Prescribed during functional treatment after cessation of immobilization.

Diadynamic therapy in the treatment of ligament and muscle injuries. Due to the coincidence of the frequency of current transmissions with the frequency of myofibril contractions, diadynamic currents rhythmically excite them and activate metabolism. Produce therapeutic effect on the body with currents OB, CP and OR (increasing strength) with of different durations bursts and pauses with a gradual increase and decrease in amplitude with pauses lasting 2-4 s, daily; course of treatment is 8 - 10 procedures.

Ampipulse therapy. Sinusoidal modulated currents excite muscle efferents and cause contraction skeletal muscles. The myostimulating effect of these currents depends on the frequency and depth of their modulation. The most pronounced myostimulating effect has the PP current (sending a current with different modulation - pause), less pronounced - the IF currents (alternating frequencies: alternating current with a frequency of 150 Hz and modulated with a frequency of 10-100 Hz) and IF current (alternating frequencies - pauses 150 Hz , modulated currents with a frequency of 10-100 Hz with a pause between their cycles. The strength of the currents increases with a decrease in frequency and an increase in the depth and frequency difference of the modulated oscillations, as well as the periods of their sending - pause. They are aimed at enhancing the tone and contractility of muscles, increased elasticity and extensibility of ligaments and tendons, obstruction overeducation connective tissue.

The stimulating effect of SMT in the treatment of injuries increases when switching from an alternating mode of influence (1) to a straightened mode (II mode). Activate muscle blood flow and trophic effects on muscles, improve microcirculation muscle tissue and its oxygenation. Currents of PM and PP or PP and PP are applied sequentially to the affected muscles with a modulation depth of 50-75% and a decreasing or increasing modulation frequency, daily; course of treatment is 8-12 procedures.

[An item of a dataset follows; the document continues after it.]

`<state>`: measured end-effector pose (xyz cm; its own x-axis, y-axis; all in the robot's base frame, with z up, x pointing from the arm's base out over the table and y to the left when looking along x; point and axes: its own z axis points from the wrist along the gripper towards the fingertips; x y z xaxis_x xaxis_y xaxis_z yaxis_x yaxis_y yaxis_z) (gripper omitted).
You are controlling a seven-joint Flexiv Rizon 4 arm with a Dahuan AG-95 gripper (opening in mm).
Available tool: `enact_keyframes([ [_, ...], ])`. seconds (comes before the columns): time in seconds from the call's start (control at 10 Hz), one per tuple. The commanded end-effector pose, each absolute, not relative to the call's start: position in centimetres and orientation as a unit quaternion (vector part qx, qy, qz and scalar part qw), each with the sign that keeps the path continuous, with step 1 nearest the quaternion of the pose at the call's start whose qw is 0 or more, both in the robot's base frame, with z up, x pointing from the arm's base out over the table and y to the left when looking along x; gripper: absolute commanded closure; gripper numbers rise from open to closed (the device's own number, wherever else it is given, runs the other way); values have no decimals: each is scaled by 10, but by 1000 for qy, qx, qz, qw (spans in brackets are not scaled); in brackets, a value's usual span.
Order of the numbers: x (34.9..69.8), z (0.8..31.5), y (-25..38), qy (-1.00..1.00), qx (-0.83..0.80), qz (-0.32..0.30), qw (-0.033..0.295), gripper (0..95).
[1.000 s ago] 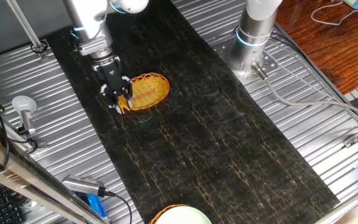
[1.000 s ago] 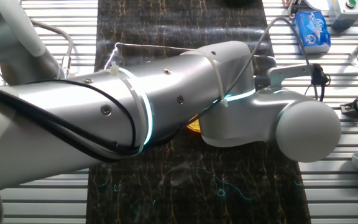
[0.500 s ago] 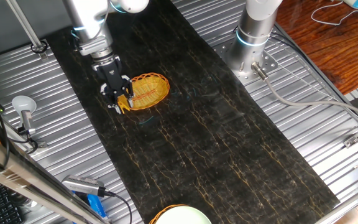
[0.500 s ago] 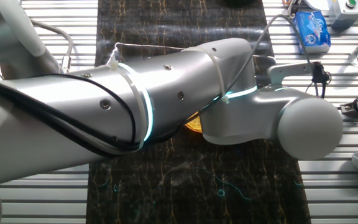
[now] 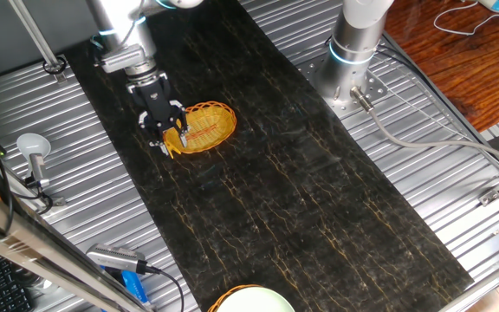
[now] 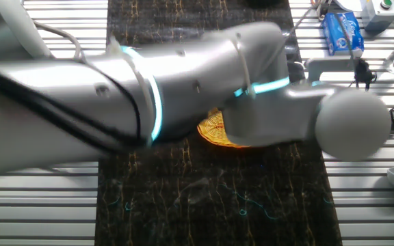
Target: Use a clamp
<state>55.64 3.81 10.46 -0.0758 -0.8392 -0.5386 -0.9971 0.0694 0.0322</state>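
- Dark worktop (image 5: 319, 208) — bare across its near half.
- Clamp (image 5: 173, 146) at the basket's (image 5: 206, 126) left rim, between the fingers (image 5: 167, 144), which look closed on it.
- In the other fixed view the arm (image 6: 183, 89) hides the fingers.

The desk (image 5: 457, 156) is ribbed, bright metal, overlaid by a dark mat (image 5: 319, 199) with a glossy, marble-like sheen and thin golden veins. The basket (image 5: 204, 126) left of centre is woven yellow-orange, rough-textured wicker. The arm (image 6: 183, 89) filling the other fixed view looks like smooth, satin silver metal; the claw (image 5: 165, 143) is matt black.
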Motion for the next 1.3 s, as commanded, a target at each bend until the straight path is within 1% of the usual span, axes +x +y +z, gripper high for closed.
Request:
enact_keyframes([
  [0.1,565,130,95,855,-481,151,124,760],
  [0.2,568,133,120,880,-442,138,108,950],
  [0.4,565,137,160,922,-368,96,70,950],
  [0.5,564,138,164,926,-362,88,64,950],
  [0.6,561,135,171,932,-358,40,37,950],
  [0.8,551,126,160,947,-308,80,32,950],
  [1.0,541,123,154,950,-302,72,27,950],
  [1.2,519,122,146,959,-274,66,10,950],
  [1.3,513,123,145,960,-273,66,8,950],
])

Transcutaneous electrical nerve stimulation. Rhythmic influence pulse current, duration (0.1 - 0.2 ms) and frequency (20-400 pulses/s) of which are comparable with the duration and frequency nerve impulses in?-fibers, leads to an increase in the afferent flow in them with an increase in adaptive-trophic sympathetic influences. This enhances reparative processes in the tissues of the joint, and muscle fibrillation under the influence of pulsed current activates blood supply processes and helps resolve functional disorders, increasing the range of motion in the joint. Active electrode placed on the motor points of the corresponding nerve trunks, the second - above the belly of the muscle; a transverse technique is possible. It is effective in maintaining pain, since along with myostimulating and trophic it gives an analgesic effect. The duration of the procedure is 20-30 minutes with a frequency of 10-40 pulses/s [close to the frequency optimum of autonomic (p-) fibers], also adjusting the pulse duration of 20-50 μs, daily; course of treatment is 8-14 procedures.

Underwater shower massage normalizes muscle tone and strengthens them contractile function, activates local blood and lymph flow. This allows you to increase the range of motion in the joints. Carry out after removing the plaster cast with water at a temperature of 36-38 ° C, for 5 - 10 minutes, daily; course of treatment is 10-12 procedures.

Physioprophylaxis is associated with preventing the formation of joint contractures, muscle atrophy, long terms restoration of functions, which is what the above-described methods of treating the main syndromes (except pain) are aimed at.